## [EXERCISE DIRECTIONS]
Where the records below reach the line containing "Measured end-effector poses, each", start transcribing, and end with the line containing "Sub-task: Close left", exactly and with nothing else added.
(Beginning of DATA SUPPLIED)
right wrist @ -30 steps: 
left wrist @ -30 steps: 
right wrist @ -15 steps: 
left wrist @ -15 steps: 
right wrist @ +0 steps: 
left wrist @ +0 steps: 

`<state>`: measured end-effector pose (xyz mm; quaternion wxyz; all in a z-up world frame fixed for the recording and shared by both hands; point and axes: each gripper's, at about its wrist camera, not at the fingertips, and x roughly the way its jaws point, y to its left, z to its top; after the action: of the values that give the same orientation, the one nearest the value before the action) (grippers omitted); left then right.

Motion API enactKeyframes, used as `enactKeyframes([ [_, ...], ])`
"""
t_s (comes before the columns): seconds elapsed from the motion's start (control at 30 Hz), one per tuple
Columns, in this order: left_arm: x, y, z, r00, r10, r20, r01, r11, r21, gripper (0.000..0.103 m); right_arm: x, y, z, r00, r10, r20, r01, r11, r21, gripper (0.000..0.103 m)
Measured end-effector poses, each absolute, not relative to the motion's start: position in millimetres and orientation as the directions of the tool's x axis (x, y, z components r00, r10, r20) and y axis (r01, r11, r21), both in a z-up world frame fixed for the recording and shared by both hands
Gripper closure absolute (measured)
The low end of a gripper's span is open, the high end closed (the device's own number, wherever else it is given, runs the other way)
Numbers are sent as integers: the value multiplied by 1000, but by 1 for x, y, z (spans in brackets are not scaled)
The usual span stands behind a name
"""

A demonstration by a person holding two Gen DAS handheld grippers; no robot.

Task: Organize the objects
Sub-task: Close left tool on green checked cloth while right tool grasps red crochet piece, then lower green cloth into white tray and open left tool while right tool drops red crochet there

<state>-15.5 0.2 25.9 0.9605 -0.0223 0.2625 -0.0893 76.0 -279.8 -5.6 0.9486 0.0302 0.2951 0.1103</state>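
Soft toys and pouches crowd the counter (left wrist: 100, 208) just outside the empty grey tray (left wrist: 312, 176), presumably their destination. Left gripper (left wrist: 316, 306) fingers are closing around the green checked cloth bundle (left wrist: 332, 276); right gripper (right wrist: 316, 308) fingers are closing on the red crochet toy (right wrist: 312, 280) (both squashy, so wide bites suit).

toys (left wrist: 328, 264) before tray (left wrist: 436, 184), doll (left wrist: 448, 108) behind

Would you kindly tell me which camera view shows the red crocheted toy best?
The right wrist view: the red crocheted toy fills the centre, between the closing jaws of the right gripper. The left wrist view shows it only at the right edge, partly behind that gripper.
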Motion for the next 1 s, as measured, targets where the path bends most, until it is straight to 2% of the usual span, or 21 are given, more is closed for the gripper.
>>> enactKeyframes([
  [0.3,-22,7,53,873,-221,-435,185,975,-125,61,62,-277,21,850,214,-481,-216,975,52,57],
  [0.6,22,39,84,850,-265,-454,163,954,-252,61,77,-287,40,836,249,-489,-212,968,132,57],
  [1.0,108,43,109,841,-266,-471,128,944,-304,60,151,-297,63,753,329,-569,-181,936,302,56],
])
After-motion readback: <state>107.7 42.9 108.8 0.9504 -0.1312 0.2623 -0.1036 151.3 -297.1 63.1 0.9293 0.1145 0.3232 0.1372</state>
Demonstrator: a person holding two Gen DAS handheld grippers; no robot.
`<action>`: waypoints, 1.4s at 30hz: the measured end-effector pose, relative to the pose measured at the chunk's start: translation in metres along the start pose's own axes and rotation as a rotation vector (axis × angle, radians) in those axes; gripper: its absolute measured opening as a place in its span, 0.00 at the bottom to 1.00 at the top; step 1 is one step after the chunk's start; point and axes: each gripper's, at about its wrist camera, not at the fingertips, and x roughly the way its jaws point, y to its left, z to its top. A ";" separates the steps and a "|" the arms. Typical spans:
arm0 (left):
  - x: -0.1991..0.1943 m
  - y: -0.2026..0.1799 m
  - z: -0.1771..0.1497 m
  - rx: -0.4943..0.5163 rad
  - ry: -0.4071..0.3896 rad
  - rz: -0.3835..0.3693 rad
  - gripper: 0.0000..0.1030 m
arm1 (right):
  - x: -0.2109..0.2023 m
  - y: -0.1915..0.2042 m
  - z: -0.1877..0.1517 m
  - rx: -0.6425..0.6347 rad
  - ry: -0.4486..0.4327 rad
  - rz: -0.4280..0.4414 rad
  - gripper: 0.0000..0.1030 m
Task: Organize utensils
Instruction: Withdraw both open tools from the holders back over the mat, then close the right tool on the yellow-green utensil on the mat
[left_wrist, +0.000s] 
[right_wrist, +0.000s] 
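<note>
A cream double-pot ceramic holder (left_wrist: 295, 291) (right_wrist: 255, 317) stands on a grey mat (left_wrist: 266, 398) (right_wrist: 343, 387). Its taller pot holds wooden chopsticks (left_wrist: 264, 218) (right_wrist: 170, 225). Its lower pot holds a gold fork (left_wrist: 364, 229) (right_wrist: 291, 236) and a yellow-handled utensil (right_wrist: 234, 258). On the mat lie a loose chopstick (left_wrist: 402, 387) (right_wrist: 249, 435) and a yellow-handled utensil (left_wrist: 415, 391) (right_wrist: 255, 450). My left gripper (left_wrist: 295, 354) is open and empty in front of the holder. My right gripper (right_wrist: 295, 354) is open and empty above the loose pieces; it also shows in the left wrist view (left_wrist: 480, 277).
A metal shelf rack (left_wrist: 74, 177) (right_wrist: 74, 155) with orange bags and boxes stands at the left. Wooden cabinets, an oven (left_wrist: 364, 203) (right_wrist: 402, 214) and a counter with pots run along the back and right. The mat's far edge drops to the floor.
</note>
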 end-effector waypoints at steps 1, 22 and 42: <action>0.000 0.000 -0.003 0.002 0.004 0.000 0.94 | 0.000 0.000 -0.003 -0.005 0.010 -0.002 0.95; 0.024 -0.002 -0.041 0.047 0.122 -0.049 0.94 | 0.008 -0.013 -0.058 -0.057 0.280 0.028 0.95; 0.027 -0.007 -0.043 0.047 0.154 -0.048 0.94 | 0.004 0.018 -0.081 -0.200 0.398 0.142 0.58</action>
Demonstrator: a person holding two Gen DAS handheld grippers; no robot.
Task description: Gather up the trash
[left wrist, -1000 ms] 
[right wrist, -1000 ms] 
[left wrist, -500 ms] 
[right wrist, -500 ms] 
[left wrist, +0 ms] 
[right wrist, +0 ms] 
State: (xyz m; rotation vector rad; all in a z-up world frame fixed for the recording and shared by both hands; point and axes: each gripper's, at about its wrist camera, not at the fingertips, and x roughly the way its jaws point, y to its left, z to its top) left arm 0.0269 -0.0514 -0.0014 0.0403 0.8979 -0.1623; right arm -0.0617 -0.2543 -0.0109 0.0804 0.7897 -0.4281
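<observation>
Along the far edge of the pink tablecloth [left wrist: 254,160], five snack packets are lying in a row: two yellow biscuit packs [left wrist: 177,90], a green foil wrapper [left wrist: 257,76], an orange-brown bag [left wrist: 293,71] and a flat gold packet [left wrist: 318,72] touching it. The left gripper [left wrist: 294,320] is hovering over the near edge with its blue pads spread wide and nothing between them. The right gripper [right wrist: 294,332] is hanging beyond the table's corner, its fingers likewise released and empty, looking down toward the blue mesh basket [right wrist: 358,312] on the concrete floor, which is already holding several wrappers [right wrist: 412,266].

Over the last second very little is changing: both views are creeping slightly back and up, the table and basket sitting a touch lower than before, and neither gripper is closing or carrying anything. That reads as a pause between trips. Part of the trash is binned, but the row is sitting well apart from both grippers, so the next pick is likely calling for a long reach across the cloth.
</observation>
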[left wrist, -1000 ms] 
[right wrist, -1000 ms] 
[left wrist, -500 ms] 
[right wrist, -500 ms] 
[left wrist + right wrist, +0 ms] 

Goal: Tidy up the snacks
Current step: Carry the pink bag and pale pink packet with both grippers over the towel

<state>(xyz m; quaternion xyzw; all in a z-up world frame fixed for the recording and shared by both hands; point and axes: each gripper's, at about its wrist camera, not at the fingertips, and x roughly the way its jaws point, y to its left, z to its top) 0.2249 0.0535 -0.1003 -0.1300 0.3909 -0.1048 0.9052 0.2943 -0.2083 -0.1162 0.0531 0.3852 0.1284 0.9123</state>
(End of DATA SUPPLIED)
## [THE ANSWER]
Measured end-effector poses, each absolute, not relative to the motion's start: position in millimetres and orientation as the directions of the tool's x axis (x, y, z components r00, r10, r20) and y axis (r01, r11, r21), both in a z-up world frame fixed for the recording and shared by both hands
Gripper closure absolute (measured)
The low end of a gripper's span is open, the high end closed (the device's own number, wherever else it is given, runs the other way)
Numbers are sent as integers: the value multiplied by 1000, but by 1 for x, y, z (spans in brackets are not scaled)
The usual span stands behind a name
"""

A demonstration by a person holding two Gen DAS handheld grippers; no robot.

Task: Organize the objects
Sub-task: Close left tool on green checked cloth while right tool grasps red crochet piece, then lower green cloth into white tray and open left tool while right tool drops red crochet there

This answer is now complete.